Yüksek riskli ve önlemsiz temaslardan kaçınılması gerektiği uzmanlar tarafından sıkça tekrarlanıyor. Bunların arasında oda arkadaşları, cinsel partnerler, yakın temasta olan kişiler ve hastayla ilgilenen sağlık çalışanları yer alıyor. İngiltere’de virüsten korunmak adına eşcinsel erkeklere ve birden fazla partneri olan kişilere yönelik bir bilinçlendirme kampanyası da düzenlenecek.
Aynı evde yaşayanların yüzeyleri, kıyafetleri ve mutfak eşyalarını düzenli olarak temizlemesi de oldukça önemli kabul ediliyor. Çünkü son araştırmalara göre CNBC kanalına konuşan Dr. Scott Gottlieb, virüsün insan vücudu dışında da çok dayanıklı olduğunu ve battaniye gibi eşyalar üzerinde yaşayabildiğini, bu sebeple vakaların görüldüğü yerlerde insanların kıyafet denemekten vazgeçmesi gibi sahneler yaşanabileceğini söyledi.
Çiçek aşısı hastalıktan korur mu?
Maymun çiçeği hastalığı için yaygın kullanılan bir ilaçlar veya spesifik bir tedavisi olmasada da vakalar şimdiye kadar sidofovir, brinsidofovir gibi etken maddeli ilaçlarla kontrol altına alındı.
DSÖ, Afrika'daki tecrübelerden yola çıkarak çiçek aşısının maymun çiçeğinden yüzde 85'e kadar koruma sağlayacağını bildirdi. Fakat çiçek aşısı, hastalığın dünya genelinde sonlanması nedeniyle 1980'den beri uygulanmıyor. Dolayısıyla şu an çiçek aşısı yapılanlar 40-50 yaş üzeri kişilerden oluşuyor. Aradan uzun süre geçmesi ise koruyuculuğun düzeyine ilişkin endişelere sebep oluyor.
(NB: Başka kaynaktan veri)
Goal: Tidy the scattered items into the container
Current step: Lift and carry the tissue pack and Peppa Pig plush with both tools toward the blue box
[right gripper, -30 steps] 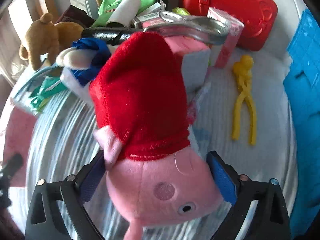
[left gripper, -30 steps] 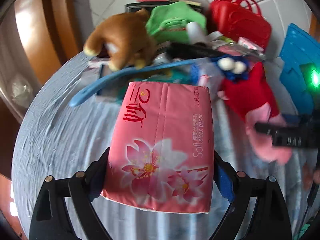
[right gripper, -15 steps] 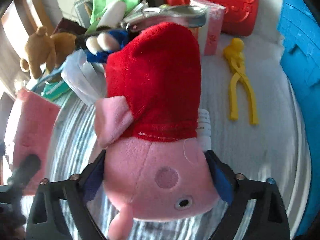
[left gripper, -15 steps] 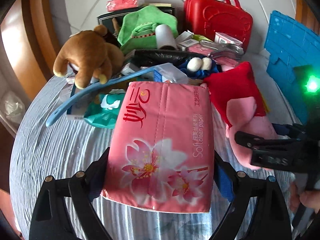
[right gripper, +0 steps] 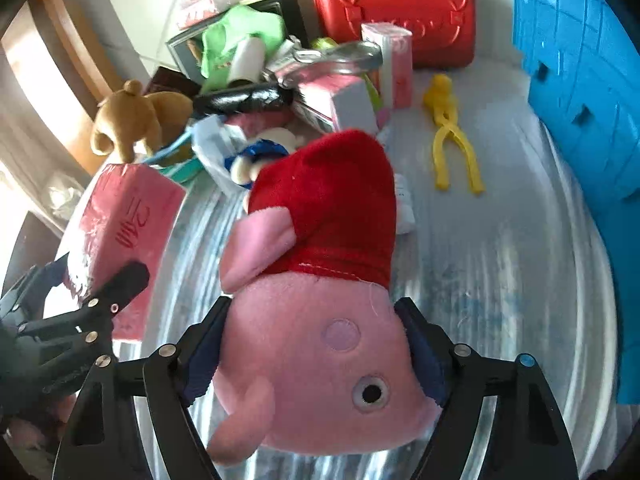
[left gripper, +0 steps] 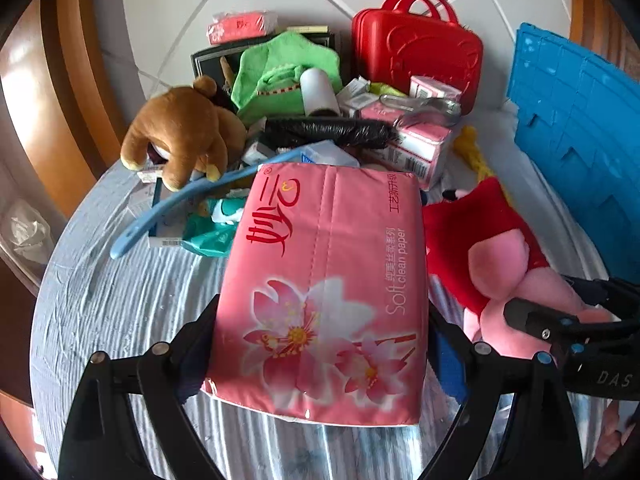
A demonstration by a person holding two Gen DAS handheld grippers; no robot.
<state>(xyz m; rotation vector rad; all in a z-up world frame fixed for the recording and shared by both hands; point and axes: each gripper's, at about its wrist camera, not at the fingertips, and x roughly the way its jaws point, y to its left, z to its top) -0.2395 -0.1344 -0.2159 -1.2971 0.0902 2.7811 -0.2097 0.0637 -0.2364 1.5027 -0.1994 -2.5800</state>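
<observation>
Left wrist view: the left gripper (left gripper: 320,344) clamps a pink tissue pack (left gripper: 324,284) above the grey cloth-covered table (left gripper: 100,300) — clutter piled beyond, blue container (left gripper: 580,152) at right.

Right wrist view: the right gripper (right gripper: 316,348), jaws just closing in, squeezes the pink pig plush (right gripper: 320,320) by its head — blue container (right gripper: 580,60) at upper right.

tissue pack (left gripper: 324,280): glossy plastic film | pig toy (right gripper: 320,280): soft plush | crate (left gripper: 580,152): matt blue plastic
</observation>
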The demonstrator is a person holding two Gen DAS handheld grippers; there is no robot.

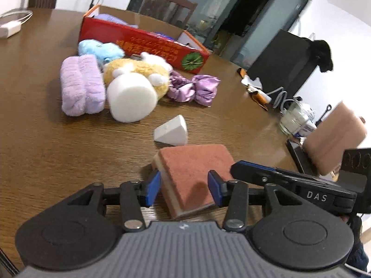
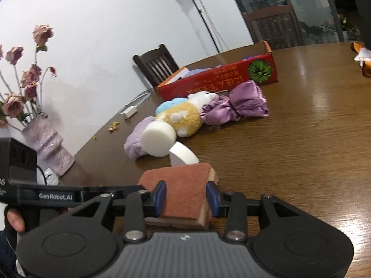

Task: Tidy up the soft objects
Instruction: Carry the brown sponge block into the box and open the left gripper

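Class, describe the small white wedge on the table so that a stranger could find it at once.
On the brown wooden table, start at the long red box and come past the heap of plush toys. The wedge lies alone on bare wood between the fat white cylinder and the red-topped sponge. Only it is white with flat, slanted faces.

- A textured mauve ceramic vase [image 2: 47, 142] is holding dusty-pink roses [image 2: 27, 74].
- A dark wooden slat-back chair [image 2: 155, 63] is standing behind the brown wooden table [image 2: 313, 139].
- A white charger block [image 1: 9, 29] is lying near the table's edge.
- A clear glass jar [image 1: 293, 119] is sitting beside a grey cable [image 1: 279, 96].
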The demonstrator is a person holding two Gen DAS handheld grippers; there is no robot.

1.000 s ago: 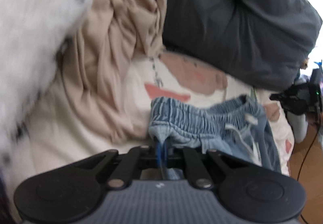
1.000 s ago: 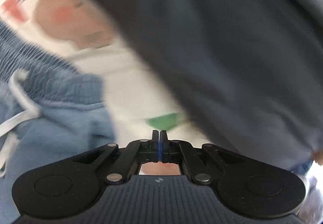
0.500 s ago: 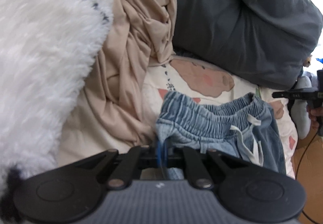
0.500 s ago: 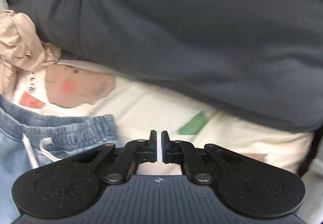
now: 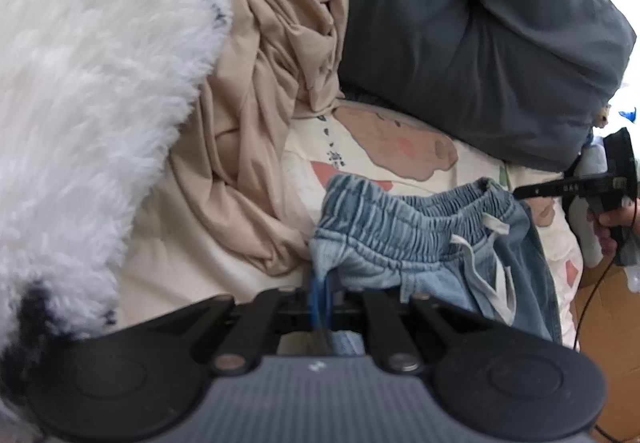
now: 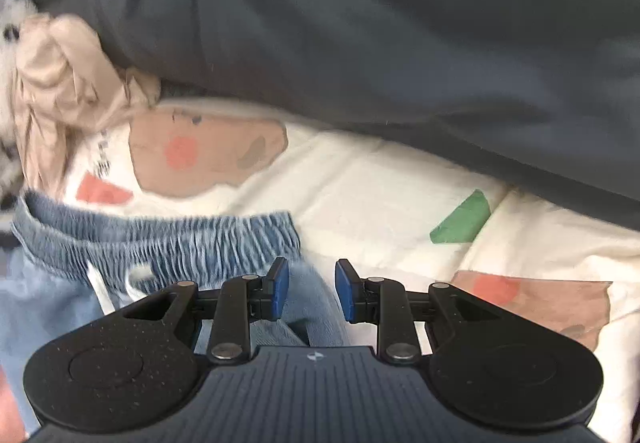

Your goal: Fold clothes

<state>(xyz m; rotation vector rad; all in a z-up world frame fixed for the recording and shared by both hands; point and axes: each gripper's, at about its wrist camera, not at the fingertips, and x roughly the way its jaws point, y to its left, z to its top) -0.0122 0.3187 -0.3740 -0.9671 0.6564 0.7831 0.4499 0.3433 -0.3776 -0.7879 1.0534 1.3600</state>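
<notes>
2 views differ: left claw pinches denim shorts; right claw, just opening, straddles their edge.

A bed is being covered by a cream sheet printed with brown, red and green shapes, while a dark grey duvet is being heaped along its far side. Brown flooring is being lit by bright daylight at right.
</notes>
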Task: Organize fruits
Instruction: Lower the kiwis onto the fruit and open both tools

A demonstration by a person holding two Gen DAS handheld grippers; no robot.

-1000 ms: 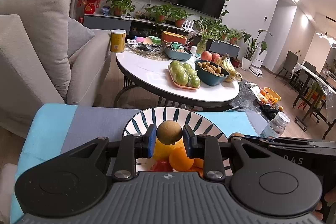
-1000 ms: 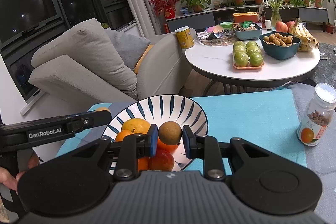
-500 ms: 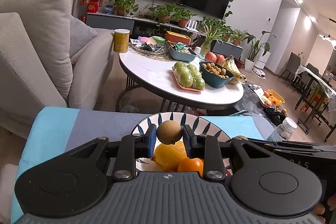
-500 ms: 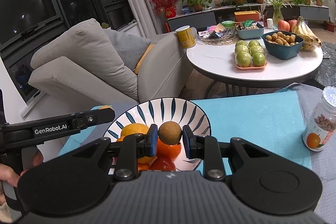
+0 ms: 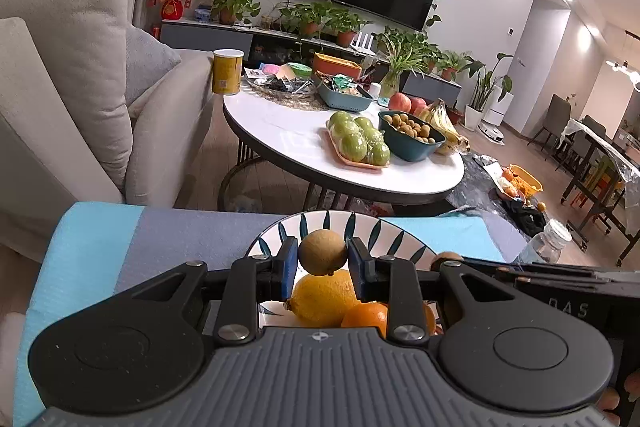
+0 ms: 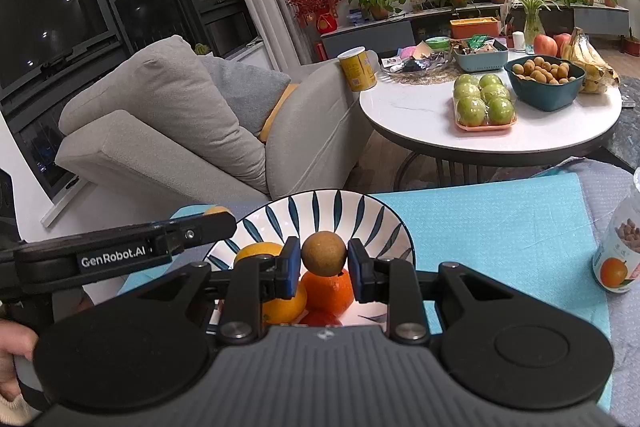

Maymun çiçeğinin tedavisi var mı?
Maymun çiçeği virüsü enfeksiyonu için kanıtlanmış, güvenli bir tedavi yöntemi henüz yok. Salgınını kontrol etmek amacıyla çiçek hastalığı aşısı, antiviraller ve aşı immün globulini (VIG) kullanılabileceği uzmanlar tarafından verilen bilgiler arasında. Belirtileri en aza indirgemen için, dermatolog eşliğinde deri döküntülerinin tedavisi de yapılabiliyor.